PROBLEM TO SOLVE
Output, without any change, the listing below from its opening line up to and including the line with "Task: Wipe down".
[[ EXERCISE MATERIAL open ]]
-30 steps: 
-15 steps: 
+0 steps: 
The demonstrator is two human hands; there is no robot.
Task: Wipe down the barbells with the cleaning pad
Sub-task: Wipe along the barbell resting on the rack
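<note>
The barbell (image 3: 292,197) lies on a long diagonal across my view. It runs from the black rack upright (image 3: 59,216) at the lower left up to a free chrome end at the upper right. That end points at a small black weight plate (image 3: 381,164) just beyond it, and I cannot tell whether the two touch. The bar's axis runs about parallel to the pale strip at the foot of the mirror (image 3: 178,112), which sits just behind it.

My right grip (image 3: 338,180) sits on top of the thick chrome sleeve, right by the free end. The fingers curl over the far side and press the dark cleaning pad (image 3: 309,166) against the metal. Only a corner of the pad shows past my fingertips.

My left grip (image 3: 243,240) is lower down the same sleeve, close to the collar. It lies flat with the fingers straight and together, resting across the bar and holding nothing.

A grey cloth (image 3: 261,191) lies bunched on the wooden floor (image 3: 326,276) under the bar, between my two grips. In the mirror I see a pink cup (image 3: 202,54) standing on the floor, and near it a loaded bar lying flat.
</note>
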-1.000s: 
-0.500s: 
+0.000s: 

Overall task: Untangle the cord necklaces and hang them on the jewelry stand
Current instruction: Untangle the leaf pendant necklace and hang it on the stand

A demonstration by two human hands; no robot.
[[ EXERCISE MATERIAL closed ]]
RESPONSE
-30 steps: 
-15 steps: 
+0 steps: 
The demonstrator is two human hands; there is no robot.
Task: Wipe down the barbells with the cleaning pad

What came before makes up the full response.